This is a stupid, negative idea that focuses on your failure. This idea could so easily be turned around to an idea that says, “I gave it a go and it didn’t turn out as I expected, but wow what a journey! I learned heaps and next time I will be more aware of…”  Which idea feels better to say? I am guessing that it is the second idea that feels better. So why focus on negative thoughts when they make you feel yuck? Failures are part of the package of life, so embrace failure, learn from your failures, adjust and keep going.

5. I am actually comfortable with how things are at the moment.

Not only is this idea stupid, it is dangerous and it is tricky. Because to be your best you have to be courageous and uncomfortable at times. I too like the safety of comfort and contentment, but after a while it does get boring. You start to feel worse and even more discontented. I find that once I take up a challenge and push myself out of my  comfort zone, life becomes a good-scary and exciting! If you choose to step out of your comfort zone and you don’t feel energized and excited, then you haven’t stepped out far enough!

6. To be my best requires too much hard work and energy and I don’t have that right now. Maybe later…

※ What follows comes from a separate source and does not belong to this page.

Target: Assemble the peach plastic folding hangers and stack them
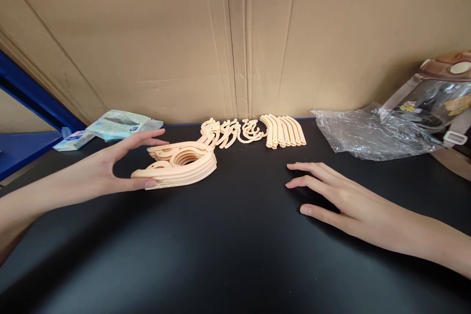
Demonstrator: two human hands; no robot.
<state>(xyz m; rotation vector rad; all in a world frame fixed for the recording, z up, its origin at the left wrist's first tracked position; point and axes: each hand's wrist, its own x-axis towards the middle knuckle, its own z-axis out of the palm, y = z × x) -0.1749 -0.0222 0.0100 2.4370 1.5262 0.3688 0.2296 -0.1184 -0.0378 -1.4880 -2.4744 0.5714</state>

This crazy idea suggests that you maybe lack a vision of what it is you want. You actually don’t know what your best looks like and therefore you will find an excuse for not doing what it takes to be that. If you lack clarity about what you want to be, then the desire and motivation are nonexistent. I know that, personally, I have to be clear about what it is I want and what success looks like for me. If I can feel it, smell it and visualise it, then I will do what ever it takes. If not, I will find any excuse as to why I can’t do it.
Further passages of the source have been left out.